— Work order —
Using the line that contains "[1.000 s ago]" as the start, restate each line word for word through the final line of the material below, and return only those.

— Data shown —
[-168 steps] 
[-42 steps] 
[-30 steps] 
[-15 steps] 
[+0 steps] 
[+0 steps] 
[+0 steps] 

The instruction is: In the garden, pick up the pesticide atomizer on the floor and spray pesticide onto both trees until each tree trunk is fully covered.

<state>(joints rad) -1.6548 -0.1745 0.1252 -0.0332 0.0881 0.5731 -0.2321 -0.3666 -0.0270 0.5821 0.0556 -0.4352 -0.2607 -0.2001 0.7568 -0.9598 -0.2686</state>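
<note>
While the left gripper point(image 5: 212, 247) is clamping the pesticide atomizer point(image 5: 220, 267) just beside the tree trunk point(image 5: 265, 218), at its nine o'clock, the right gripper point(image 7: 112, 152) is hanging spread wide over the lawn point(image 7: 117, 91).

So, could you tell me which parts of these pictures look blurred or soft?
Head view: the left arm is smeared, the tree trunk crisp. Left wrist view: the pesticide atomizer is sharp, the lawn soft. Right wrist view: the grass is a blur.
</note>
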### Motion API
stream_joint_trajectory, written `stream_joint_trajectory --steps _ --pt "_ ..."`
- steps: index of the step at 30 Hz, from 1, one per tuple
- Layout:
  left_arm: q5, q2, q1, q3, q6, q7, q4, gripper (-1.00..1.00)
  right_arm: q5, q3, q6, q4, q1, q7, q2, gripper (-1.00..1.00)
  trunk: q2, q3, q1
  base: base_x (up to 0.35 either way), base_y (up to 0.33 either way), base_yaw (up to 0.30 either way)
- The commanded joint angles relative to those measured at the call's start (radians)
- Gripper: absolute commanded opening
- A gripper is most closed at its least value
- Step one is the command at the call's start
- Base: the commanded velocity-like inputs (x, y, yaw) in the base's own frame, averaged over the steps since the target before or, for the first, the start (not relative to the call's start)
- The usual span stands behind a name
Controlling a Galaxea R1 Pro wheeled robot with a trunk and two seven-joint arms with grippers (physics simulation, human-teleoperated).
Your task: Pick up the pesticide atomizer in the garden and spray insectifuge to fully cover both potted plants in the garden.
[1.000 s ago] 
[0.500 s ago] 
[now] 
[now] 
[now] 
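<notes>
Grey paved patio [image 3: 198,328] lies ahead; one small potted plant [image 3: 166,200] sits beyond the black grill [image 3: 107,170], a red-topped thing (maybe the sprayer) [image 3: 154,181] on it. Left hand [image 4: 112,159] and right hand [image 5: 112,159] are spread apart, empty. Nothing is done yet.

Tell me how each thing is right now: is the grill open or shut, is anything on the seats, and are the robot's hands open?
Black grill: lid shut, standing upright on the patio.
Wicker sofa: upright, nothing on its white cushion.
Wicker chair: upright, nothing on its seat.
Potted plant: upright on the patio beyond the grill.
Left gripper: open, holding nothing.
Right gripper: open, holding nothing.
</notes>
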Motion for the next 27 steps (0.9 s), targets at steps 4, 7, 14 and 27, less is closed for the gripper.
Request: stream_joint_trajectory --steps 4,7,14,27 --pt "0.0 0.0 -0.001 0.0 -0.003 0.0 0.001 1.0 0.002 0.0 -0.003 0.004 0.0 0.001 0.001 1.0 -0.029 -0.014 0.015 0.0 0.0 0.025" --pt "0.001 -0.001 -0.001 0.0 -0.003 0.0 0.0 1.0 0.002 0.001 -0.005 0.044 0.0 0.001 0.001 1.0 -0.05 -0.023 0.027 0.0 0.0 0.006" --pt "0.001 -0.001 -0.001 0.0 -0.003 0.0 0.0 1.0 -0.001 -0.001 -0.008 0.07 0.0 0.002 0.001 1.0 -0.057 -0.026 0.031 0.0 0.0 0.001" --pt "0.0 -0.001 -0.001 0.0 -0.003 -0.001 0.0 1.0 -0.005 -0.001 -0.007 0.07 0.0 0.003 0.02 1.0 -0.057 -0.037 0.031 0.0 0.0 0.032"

— Response area —
[1.000 s ago] 
[0.500 s ago] 
[now] 
[now] 
[now] 
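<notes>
Grey paved patio [image 3: 198,328] lies ahead; one small potted plant [image 3: 166,200] sits beyond the black grill [image 3: 107,170], a red-topped thing (maybe the sprayer) [image 3: 154,181] on it. Left hand [image 4: 112,159] and right hand [image 5: 112,159] are spread apart, empty. Nothing is done yet.

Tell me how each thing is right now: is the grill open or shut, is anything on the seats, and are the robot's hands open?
Black grill: lid shut, standing upright on the patio.
Wicker sofa: upright, nothing on its white cushion.
Wicker chair: upright, nothing on its seat.
Potted plant: upright on the patio beyond the grill.
Left gripper: open, holding nothing.
Right gripper: open, holding nothing.
</notes>
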Motion for the next 27 steps (0.9 s), targets at steps 4, 7, 14 and 27, less is closed for the gripper.
Request: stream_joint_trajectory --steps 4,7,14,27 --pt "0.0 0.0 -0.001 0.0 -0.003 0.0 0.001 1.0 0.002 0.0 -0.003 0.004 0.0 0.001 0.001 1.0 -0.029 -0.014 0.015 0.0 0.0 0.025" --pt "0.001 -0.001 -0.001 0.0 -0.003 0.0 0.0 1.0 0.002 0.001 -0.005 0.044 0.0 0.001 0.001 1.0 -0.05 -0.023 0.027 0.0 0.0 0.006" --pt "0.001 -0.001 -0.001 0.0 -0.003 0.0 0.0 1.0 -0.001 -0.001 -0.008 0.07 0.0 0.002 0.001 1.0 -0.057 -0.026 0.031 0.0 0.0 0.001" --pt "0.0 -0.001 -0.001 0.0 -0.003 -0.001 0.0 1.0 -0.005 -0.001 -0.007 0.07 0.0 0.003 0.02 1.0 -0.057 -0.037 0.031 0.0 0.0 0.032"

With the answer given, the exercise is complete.